Read an Excerpt
Administering Informix Dynamic Server
Building the Foundation
By Carlton Doe
MC PressCopyright © 2008 Carlton Doe
All rights reserved.
Introduction to Informix Dynamic Server
In this Chapter
* Understanding the server's architecture
* Definition of key terms
By virtue of the fact that you're reading this book, either you are new to Informix Dynamic Server (IDS) or you're migrating from an earlier version of the data server and want to know how to use and manage the new functionality available to you. In either case, you're in for a good learning experience. There's a lot involved in understanding how this database server operates and how to make it perform in your particular environment.

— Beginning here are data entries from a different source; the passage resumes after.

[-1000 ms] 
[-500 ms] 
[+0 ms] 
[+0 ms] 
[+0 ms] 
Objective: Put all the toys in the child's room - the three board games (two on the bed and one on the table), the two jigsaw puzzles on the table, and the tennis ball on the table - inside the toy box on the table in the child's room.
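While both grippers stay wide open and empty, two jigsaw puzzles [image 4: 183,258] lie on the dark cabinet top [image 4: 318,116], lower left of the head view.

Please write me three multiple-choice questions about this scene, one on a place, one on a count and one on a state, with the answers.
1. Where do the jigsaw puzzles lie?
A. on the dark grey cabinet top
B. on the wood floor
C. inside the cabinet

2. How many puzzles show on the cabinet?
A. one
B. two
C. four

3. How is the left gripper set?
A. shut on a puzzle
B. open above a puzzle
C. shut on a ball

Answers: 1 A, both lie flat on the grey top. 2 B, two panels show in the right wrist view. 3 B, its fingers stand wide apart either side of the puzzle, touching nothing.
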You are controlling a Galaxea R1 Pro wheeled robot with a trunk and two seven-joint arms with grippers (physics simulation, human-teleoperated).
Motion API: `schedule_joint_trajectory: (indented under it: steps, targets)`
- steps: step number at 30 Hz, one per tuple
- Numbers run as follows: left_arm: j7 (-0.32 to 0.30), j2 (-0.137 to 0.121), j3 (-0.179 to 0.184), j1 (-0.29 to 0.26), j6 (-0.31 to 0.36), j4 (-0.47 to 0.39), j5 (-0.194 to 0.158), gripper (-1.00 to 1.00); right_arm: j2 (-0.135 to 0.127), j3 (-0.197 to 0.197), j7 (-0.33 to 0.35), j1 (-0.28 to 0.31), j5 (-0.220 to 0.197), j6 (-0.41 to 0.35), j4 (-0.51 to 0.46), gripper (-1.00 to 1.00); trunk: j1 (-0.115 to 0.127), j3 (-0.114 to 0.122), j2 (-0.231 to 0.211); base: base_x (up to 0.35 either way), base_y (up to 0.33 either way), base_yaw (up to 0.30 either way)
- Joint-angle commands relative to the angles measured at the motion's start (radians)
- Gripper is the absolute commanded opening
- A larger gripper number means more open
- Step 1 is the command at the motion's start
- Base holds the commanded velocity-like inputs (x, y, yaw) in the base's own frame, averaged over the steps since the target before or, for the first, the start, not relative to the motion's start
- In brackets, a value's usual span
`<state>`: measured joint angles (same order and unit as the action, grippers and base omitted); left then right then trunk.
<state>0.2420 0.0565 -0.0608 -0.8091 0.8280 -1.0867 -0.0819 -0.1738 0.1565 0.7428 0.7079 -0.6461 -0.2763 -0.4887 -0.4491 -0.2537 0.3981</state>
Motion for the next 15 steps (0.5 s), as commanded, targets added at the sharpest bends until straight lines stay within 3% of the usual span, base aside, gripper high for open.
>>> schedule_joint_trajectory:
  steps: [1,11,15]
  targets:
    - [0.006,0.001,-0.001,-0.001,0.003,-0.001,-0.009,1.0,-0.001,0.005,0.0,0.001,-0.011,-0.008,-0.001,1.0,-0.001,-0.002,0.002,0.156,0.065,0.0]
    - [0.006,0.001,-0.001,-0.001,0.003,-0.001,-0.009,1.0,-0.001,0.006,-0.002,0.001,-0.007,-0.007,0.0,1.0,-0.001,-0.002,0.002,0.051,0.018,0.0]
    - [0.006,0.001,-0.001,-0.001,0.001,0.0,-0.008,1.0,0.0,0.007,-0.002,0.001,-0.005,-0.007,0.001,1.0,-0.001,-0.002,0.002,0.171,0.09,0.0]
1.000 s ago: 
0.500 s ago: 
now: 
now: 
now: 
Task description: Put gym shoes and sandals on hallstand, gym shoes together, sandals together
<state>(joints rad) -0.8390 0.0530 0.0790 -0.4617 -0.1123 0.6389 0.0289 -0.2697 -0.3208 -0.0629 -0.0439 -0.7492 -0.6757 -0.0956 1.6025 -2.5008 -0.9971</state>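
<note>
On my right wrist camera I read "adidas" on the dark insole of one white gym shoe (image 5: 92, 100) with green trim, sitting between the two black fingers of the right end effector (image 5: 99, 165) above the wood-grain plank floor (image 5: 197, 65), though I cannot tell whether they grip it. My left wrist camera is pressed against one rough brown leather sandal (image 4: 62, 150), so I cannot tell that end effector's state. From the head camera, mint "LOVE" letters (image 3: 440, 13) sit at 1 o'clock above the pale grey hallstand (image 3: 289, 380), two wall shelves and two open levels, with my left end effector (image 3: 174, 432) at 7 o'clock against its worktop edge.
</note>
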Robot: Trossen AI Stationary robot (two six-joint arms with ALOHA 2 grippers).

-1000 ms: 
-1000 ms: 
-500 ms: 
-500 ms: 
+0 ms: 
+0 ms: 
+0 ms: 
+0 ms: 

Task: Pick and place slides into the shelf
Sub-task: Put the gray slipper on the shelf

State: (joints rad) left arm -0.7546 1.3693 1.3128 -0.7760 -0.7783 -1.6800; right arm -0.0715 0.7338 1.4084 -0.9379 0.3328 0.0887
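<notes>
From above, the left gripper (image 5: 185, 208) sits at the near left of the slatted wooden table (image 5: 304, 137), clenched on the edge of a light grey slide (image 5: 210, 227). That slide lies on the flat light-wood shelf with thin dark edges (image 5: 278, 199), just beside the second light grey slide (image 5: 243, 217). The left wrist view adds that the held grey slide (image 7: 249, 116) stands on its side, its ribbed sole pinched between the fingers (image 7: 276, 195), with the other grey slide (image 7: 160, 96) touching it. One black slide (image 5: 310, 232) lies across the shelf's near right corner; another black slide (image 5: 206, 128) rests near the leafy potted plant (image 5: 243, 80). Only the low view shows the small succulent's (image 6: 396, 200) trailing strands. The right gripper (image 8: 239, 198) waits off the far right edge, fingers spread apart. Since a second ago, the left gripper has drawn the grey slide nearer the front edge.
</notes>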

The intent of this book is to make the learning process easier by distilling for you what you really need to know to configure, run, and tune a database environment using Informix Dynamic Server. Although at first glance IDS may seem similar to other data server products, this server is in fact unlike any other. It won't take you long to see that IDS is far more advanced technologically as well as more stable, easier to administer, and more robust than competing servers.
IDS 11, the focus of this book, is both very much like earlier versions of the product and also radically different. Version 11 incorporates significant new technology built on a completely modified server architecture introduced with IDS 9.1. Yet for all the changes, the server is still managed and operates as before — in many cases, it's even easier to administer!
Today's IDS is not a "regular" data server as many people might classify it; rather, it is an "object-relational" server. IDS includes high -performance core server technology developed in the early 1990s to take advantage of emerging symmetric multiprocessing (SMP) and massively parallel processing (MPP) technology, and it has been continually enhanced since then. The biggest enhancement was the addition of object -oriented database functionality throughout the server in 1995. This feature completely changed how DBAs and application developers can and should model and use data within their databases and applications. IDS now offers many more tools and options than the standard, relational-only data servers.
This chapter introduces the architecture of the data server and its three main components. We'll also go over some key terminology that is either unique to Informix Dynamic Server or has a new or different meaning when used with this product. By the end of the chapter, you should understand why the product has the name it does, what a thread is, and what the fundamental components of the data server are.
This book assumes you have some level of familiarity with the SQL language and with standard relational and object-oriented database concepts. However, we won't engage in a heavy bits-and-bytes discussion. If you need that level of detail, consult the documentation accompanying your distribution of the software or visit IBM's Informix Web site.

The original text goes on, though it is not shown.